[DRBD-user] [linux-lvm] LVM on top of DRBD [actually: mkfs.ext4 then mount results in detach on RHEL 7 on VMWare]

Sat Jan 14 07:13:36 CET 2017

Hi all,

sorry to be so stubborn- still no real explanation for the behaviour.

I did some test meanwhile:

Created drbd device, set up LV.

When using xfs instead of ext4 --> runs fine.
On CentOS6: mkfs.ext4- no matter on which host I mount it the first time
--> runs fine.
On CentOS7: mkfs.ext4- mounted on CentOS6 --> runs fine.
On CentOS7: mkfs.ext4- mounted on CentOS7 --> disk detached.

Now I skipped LVM in-between.

On CentOS7: mkfs.ext4- mounted on CentOS7 --> runs fine (detached with LVM!)

If this is related to the lazy writes it appears to me LVM shows
different capabilities to mkfs than DRBD does.

Lars wrote:

What really happens is that the file system code calls
blkdev_issue_zeroout(),
which will try discard, if discard is available and discard zeroes data,
or, if discard (with discard zeroes data) is not available or returns
failure, tries write-same with ZERO_PAGE,
or, if write-same is not available or returns failure,
tries __blkdev_issue_zeroout() (which uses "normal" writes).

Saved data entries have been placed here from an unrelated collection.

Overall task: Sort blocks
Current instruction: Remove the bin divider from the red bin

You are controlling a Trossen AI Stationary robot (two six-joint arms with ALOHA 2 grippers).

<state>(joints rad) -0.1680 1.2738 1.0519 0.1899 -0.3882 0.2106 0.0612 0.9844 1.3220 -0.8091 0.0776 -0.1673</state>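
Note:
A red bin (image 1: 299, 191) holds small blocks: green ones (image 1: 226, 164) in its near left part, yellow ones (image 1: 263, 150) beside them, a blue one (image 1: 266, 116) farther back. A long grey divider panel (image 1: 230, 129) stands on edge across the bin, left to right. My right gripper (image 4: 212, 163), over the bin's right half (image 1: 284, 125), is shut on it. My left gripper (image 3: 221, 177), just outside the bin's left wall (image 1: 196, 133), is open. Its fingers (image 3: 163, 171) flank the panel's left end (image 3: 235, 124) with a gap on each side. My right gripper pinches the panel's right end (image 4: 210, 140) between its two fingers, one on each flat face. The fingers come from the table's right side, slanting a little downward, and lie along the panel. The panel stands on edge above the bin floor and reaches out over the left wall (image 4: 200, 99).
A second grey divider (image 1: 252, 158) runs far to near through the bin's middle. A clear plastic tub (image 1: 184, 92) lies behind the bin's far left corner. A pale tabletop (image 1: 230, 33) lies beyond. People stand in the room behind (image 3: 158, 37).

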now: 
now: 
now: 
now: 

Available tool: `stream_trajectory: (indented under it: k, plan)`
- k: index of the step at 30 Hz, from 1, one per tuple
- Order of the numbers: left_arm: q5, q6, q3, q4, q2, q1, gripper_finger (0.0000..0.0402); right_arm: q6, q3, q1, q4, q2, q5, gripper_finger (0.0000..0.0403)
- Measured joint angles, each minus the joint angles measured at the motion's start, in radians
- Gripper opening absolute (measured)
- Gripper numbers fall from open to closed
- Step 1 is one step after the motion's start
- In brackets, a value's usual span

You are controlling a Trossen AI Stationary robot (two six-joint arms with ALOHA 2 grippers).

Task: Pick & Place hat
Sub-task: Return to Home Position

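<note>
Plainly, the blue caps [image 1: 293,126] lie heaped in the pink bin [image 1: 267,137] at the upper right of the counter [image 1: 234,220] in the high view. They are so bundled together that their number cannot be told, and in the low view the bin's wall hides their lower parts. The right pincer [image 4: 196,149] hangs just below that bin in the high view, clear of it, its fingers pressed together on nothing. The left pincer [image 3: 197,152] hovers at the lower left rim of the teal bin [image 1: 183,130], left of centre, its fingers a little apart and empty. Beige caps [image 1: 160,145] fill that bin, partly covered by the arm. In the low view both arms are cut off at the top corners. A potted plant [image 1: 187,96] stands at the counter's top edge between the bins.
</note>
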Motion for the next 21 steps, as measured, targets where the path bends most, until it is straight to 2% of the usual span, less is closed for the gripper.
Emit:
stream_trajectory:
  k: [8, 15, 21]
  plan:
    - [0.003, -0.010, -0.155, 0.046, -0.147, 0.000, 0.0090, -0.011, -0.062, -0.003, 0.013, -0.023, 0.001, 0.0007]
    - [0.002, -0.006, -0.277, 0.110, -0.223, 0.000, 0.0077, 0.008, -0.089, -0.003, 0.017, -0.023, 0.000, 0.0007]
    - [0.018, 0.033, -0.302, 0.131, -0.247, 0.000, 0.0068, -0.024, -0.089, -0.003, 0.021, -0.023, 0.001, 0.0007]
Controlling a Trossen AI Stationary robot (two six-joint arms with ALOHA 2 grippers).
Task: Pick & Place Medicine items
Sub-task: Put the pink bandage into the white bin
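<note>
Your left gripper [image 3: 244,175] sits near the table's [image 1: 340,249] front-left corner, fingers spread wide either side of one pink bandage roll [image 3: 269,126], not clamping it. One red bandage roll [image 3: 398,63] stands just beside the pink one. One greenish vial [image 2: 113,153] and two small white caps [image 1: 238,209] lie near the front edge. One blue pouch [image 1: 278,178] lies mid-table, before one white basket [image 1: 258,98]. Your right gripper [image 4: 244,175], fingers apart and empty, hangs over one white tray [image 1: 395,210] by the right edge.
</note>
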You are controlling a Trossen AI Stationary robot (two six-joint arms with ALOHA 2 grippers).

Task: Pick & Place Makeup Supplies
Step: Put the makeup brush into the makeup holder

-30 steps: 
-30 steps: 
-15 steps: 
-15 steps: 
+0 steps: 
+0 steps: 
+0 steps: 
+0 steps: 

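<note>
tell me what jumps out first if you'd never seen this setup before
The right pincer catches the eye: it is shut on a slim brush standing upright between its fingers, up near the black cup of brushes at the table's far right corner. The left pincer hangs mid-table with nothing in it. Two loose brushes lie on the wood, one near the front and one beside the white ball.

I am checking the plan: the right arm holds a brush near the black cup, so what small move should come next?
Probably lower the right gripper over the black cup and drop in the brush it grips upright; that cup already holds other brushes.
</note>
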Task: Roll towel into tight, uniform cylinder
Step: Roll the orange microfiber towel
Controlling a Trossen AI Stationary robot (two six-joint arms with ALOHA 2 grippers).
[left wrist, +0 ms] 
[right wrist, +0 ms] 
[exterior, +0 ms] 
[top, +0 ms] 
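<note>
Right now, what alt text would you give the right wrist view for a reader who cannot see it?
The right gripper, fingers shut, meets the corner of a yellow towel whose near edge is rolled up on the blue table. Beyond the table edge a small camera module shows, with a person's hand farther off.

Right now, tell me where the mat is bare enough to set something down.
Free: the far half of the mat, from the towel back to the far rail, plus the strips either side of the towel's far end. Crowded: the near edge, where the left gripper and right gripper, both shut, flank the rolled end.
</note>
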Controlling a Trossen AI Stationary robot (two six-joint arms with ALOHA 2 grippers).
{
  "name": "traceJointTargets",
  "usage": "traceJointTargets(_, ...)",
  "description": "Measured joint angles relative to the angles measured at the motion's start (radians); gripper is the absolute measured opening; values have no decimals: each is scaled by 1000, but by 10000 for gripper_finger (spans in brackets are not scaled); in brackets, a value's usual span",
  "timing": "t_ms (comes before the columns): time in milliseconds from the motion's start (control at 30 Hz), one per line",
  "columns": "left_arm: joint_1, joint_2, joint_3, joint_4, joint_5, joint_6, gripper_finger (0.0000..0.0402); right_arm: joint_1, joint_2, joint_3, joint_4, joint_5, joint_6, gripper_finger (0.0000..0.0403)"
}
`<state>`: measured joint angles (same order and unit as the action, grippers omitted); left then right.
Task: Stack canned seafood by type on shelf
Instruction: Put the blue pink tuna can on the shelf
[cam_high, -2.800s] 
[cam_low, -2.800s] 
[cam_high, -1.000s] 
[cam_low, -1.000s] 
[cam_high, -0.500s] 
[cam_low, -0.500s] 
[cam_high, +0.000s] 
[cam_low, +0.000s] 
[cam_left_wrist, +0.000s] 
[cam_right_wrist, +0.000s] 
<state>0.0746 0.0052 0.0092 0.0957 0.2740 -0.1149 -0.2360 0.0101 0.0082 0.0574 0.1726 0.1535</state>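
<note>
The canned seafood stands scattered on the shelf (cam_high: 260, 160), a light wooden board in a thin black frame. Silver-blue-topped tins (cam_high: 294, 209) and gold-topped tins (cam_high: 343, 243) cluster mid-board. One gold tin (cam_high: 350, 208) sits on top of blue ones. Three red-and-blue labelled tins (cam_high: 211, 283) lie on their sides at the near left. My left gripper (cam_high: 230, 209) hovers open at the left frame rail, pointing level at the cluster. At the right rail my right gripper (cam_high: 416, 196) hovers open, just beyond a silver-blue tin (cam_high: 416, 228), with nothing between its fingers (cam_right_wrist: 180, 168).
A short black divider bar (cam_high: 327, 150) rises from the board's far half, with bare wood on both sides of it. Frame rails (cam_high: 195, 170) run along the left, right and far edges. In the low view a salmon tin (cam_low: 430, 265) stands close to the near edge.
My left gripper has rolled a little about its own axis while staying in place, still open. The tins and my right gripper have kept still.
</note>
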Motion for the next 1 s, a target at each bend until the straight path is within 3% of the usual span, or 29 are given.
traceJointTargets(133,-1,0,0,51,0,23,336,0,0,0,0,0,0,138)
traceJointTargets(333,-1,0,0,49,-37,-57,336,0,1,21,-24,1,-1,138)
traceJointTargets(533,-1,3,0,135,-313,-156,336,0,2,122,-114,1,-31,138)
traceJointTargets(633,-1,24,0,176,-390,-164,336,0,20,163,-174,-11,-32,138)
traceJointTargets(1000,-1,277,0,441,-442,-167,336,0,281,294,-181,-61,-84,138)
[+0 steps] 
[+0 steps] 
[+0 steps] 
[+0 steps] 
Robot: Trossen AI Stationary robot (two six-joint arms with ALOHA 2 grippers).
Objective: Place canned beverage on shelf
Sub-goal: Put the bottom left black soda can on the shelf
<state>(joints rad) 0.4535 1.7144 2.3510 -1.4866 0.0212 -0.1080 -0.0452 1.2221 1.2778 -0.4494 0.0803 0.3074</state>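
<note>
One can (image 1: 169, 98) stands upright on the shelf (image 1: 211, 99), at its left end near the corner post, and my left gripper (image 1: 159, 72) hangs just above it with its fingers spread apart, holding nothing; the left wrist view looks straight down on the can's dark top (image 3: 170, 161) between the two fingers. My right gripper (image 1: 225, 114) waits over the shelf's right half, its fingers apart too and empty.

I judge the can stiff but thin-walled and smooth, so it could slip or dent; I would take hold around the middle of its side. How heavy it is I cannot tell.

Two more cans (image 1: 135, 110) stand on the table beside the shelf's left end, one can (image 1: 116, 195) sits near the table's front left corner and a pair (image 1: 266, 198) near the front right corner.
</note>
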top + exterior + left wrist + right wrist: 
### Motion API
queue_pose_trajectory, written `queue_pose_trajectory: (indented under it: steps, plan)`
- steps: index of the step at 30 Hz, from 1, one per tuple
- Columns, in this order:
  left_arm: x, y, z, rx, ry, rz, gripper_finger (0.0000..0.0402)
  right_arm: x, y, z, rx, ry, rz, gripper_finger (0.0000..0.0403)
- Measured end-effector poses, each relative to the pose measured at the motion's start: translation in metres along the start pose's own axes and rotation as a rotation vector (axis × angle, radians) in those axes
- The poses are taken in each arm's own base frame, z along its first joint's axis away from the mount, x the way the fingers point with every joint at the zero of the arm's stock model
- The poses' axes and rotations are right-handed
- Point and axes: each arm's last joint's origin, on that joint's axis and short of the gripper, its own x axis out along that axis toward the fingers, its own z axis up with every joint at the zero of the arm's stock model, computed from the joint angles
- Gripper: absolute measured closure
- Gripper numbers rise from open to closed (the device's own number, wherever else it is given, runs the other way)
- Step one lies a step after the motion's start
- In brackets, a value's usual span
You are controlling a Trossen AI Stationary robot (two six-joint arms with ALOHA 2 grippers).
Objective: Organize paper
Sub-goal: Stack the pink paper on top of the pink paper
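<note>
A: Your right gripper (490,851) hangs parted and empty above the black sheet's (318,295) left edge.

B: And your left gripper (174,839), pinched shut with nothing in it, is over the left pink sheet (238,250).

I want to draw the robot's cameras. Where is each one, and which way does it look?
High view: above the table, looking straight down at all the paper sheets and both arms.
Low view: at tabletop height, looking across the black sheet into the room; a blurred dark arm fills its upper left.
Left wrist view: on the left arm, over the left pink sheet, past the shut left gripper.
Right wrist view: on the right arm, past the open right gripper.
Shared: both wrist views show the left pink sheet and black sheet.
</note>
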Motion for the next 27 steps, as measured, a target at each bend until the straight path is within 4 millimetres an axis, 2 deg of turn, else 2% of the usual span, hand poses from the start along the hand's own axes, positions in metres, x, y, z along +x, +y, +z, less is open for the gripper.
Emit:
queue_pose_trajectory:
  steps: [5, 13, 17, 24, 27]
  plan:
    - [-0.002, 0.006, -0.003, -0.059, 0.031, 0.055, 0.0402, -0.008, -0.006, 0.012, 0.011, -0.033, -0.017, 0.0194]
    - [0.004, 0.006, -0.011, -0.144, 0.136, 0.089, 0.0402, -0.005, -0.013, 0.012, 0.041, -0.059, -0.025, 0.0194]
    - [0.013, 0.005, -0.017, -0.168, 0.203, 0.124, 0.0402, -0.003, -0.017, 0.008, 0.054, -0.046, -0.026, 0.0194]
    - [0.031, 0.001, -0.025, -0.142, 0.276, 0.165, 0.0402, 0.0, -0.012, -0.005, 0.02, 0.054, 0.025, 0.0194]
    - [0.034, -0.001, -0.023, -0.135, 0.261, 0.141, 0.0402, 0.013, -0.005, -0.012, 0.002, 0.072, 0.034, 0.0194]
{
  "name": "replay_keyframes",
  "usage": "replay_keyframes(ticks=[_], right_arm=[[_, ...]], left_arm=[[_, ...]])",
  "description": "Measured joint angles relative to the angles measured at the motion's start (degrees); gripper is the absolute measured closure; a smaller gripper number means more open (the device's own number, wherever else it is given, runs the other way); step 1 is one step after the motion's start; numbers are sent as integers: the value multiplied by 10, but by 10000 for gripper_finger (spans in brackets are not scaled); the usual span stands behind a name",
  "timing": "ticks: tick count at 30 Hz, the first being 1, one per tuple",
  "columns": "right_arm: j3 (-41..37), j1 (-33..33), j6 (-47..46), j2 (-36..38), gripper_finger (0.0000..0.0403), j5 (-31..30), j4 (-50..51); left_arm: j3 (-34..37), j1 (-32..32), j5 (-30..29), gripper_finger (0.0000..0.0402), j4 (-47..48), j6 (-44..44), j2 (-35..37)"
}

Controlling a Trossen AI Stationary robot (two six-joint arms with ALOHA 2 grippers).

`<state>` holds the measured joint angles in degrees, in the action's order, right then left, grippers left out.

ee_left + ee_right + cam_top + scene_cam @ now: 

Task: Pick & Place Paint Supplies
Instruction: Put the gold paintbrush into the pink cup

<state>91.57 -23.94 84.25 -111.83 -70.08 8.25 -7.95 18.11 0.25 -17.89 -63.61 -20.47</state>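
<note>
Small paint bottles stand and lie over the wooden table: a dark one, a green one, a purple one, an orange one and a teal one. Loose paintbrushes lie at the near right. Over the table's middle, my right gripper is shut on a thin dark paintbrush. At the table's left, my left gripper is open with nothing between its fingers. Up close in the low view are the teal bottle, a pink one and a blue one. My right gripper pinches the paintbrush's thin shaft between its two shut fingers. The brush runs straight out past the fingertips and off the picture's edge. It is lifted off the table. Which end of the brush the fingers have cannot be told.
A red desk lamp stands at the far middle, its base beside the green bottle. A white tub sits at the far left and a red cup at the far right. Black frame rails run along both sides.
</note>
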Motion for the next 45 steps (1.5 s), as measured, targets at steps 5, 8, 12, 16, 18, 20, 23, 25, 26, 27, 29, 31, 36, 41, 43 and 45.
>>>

At least in "current upstream", probably very similar in your
almost-3.10.something kernel.

DRBD sits in between, sees the failure return of write-same,
and handles it by detaching.

blkdev_issue_zeroout() is called. Which tries different possibilities.
DRBD sees the error on write-same (after discard failed/ is not
available) and detaches. Sounds reasonable.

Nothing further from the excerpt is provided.